The original suffragettes, Wikipedia explains, were led by Emmeline Pankhurst, who founded the Women's Social and Political Union in 1903 in England. Pankhurst and her daughters, Christabel and Sylvia, fought for women's right to vote using “deeds not words.” The term “suffragette” was coined to belittle these fighters, distinguishing them from earlier “suffragists.” The story The Wildcards tell, of reclaiming a derisive term as one of empowerment, is a theme in the story of suffragette Nashville, nowhere embodied more fully than through Song Suffragettes. Alice and I again sit on high stools near the bar, order a salad and drinks, and settle in to listen to these women sing songs of celebration and pain, of loss of love and self-discovery.



Each voice is distinctive, its own sound, sensibility, sense of purpose. While there are some men in the audience, it is primarily female. The atmosphere is one of women gathering to share with one another without having to be “the surveyed female” (John Berger, 1972, Ways of Seeing)—not, in this moment, seeing themselves as men see and hear them but as they see and hear themselves. It feels as though we can listen and breathe easier, letting the power of the words and the sweetness of the melodies wash over us, in a space without monitoring.


While the room feels womb-like, the songs evoke that male gaze and effort to control that reigns beyond the room, most notably Abby Callahan’s “Simon Says.” In listening to these songs of pain and possibility, Alice marvels at “the way a song's articulation of painful experience has helped me recognize and make a home for my own.”


There are other reminders of the struggle to have one’s voice heard, like the artists’ description of the unpredictable rhythm of waiting to have their songs picked up, or not, and recorded, or not, by well-established voices that will get them recognized. Not everyone is as reverent as Luke Combs, whose 2023 recording of Tracy Chapman’s 1986 song “Fast Car” honors her haunting voice and lyrics and compensates her monetarily since she owns the rights to the song, but it is also a painful reminder that a white man needs to record a black woman’s song to draw the attention it deserves.


The final song the Song Suffragettes sing is “Landslide,” played often in Nashville, I learn, because of its themes of personal reflection and change. Each suffragette sings a segment of the song, inflecting it with her own style. The effect is a kind of harmony, not as simultaneously sounded musical notes but rather as a single continuous narrative text—harmony over the time and space of the song and over its history of having been sung by so many suffragettes.

“Can I sail through the changing ocean tides?
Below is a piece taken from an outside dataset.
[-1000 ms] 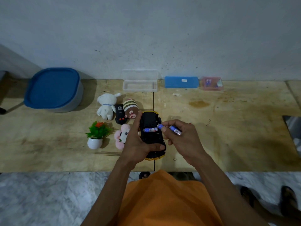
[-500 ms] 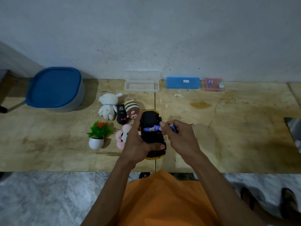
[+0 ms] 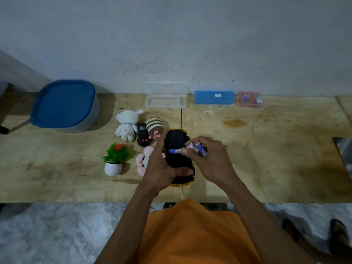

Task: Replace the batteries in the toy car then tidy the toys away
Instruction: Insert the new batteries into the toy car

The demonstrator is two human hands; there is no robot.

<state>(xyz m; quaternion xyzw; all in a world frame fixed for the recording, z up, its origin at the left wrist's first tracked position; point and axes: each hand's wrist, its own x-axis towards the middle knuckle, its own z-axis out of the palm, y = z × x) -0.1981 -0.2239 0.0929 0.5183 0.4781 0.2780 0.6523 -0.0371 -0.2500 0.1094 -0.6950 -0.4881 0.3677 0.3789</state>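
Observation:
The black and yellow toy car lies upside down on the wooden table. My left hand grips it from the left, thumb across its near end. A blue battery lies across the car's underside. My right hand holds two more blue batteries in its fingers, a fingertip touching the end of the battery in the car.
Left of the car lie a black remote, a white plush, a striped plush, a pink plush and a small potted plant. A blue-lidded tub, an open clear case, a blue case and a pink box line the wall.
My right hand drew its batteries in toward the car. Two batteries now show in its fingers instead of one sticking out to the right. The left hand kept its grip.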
Can I handle the season of my life?” ~ Stevie Nicks, 1973, “Landslide”


Song suffragettes within and beyond Nashville seem to suggest that singing and songwriting—with and for one another—is one way to manage such navigation, to sail.


On our last morning, Alice and I go to the Ariat store in downtown Nashville, and I buy boots that match the ones she bought on our first day. I love that this boot company was started and run by a woman for 30 years—as long as I have been working at Bryn Mawr College. I love the stitching that suggests flames or dancers or wings that remind me to leap and to fly. I love that Alice and I share these beauties.

I return to my own “song” writing at home. These are not compositions to be literally sung, although there are lyrics and rhythms in what I write, and there is structure and harmony not in simultaneously struck chords but in echoes over time. I will keep listening to song suffragettes just as I keep writing and seeking spiritual companionship with other writers and different kinds of inscribers—root and branch, wind and water.